**YOUR GOAL**.
Anywhere the string "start" shows up in the listing below, copy the line it is in.

**SUPPLIED INFORMATION**.
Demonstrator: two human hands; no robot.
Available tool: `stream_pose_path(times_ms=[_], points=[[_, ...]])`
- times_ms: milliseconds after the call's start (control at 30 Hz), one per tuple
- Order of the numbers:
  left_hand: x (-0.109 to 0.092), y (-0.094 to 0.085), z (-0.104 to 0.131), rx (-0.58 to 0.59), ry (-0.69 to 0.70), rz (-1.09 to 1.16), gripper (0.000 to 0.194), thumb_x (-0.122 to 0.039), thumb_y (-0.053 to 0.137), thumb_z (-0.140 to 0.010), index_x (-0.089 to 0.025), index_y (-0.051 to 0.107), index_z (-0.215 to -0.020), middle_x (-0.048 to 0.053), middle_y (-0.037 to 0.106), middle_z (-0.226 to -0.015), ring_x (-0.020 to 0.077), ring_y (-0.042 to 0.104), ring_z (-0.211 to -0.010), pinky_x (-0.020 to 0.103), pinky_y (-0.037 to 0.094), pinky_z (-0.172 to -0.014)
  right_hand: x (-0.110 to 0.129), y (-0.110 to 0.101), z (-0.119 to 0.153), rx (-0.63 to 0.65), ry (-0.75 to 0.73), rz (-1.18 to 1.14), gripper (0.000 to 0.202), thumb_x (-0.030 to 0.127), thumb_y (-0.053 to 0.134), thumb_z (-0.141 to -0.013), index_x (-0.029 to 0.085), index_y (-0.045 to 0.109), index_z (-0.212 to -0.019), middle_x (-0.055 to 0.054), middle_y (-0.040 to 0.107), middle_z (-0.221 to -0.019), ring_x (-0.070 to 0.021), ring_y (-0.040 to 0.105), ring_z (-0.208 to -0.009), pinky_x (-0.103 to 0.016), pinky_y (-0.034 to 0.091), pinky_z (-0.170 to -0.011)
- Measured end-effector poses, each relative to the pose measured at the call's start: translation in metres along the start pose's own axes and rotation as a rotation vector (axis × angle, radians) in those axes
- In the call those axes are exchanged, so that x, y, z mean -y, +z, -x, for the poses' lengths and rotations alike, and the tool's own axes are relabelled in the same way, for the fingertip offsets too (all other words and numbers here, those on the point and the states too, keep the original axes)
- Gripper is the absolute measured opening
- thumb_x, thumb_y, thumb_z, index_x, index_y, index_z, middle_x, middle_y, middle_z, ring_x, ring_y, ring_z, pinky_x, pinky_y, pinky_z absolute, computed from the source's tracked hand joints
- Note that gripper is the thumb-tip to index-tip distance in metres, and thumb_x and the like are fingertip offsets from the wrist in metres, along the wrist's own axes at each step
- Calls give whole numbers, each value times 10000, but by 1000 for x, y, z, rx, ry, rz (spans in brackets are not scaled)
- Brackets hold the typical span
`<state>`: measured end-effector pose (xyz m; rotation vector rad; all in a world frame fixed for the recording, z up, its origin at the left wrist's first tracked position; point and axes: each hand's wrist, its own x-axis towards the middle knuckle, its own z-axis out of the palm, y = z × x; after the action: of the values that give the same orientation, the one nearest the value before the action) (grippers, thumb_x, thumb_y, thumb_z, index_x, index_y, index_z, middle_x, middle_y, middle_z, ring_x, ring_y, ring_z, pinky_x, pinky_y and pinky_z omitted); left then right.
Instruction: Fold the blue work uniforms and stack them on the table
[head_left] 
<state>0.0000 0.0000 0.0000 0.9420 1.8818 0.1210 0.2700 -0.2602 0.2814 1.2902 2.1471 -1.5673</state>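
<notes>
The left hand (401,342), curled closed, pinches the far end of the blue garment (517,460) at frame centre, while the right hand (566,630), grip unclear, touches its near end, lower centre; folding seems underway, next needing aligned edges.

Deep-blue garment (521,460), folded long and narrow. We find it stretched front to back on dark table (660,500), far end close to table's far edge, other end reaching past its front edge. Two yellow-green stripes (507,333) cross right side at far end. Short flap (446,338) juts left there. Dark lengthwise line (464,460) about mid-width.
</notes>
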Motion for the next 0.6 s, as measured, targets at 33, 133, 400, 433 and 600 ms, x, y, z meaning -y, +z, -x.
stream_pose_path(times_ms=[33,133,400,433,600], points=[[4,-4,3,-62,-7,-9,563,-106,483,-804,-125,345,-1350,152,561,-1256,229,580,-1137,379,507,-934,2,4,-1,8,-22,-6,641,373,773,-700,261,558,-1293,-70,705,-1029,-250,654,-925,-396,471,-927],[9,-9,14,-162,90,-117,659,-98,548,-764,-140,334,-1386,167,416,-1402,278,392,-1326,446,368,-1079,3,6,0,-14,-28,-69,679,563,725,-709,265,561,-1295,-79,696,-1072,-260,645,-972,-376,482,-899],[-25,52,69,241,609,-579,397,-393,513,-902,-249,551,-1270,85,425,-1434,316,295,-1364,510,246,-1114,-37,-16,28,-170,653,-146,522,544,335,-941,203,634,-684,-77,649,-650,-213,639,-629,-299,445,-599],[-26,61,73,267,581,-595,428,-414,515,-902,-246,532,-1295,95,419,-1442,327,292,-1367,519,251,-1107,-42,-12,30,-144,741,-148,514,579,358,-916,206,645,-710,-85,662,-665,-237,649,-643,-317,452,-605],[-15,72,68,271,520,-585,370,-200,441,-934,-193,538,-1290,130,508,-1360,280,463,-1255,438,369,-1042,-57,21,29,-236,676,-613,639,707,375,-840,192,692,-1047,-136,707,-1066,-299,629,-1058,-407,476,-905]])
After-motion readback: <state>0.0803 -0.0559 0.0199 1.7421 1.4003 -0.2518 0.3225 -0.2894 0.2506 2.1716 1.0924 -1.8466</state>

**SOLUTION**.
- times_ms: milliseconds after the call's start (control at 30 Hz), one per tuple
- Measured end-effector poses, each relative to the pose measured at the call's start: translation in metres along the start pose's own axes and rotation as a rotation vector (axis × angle, radians) in those axes

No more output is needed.